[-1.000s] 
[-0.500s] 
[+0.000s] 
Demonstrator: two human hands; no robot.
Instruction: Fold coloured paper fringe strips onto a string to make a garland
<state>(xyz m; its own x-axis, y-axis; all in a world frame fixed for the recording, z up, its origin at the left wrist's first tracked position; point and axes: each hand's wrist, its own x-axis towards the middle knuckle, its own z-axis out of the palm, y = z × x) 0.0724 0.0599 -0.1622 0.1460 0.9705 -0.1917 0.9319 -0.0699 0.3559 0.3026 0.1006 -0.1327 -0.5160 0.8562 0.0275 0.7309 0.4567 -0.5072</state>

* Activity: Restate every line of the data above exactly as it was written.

* Problem solution:
[-1.000s] 
[-0.500s] 
[+0.000s] 
Demonstrator: two human hands; no robot.
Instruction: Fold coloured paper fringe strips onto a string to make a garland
<state>(xyz m; its own x-axis, y-axis; all in a world frame fixed for the recording, z up, its origin at the left wrist's first tracked position; point and axes: each hand's wrist, its own x-axis towards the middle knuckle, its own z-axis out of the palm, y = z × x) 0.0724 0.0599 -0.1622 0.1460 0.9705 -0.1917 0.9319 -0.0699 0.3559 0.3026 0.1006 -0.1327 -0.5160 0.8562 0.0275 0.7309 0.4567 -0.5072</state>

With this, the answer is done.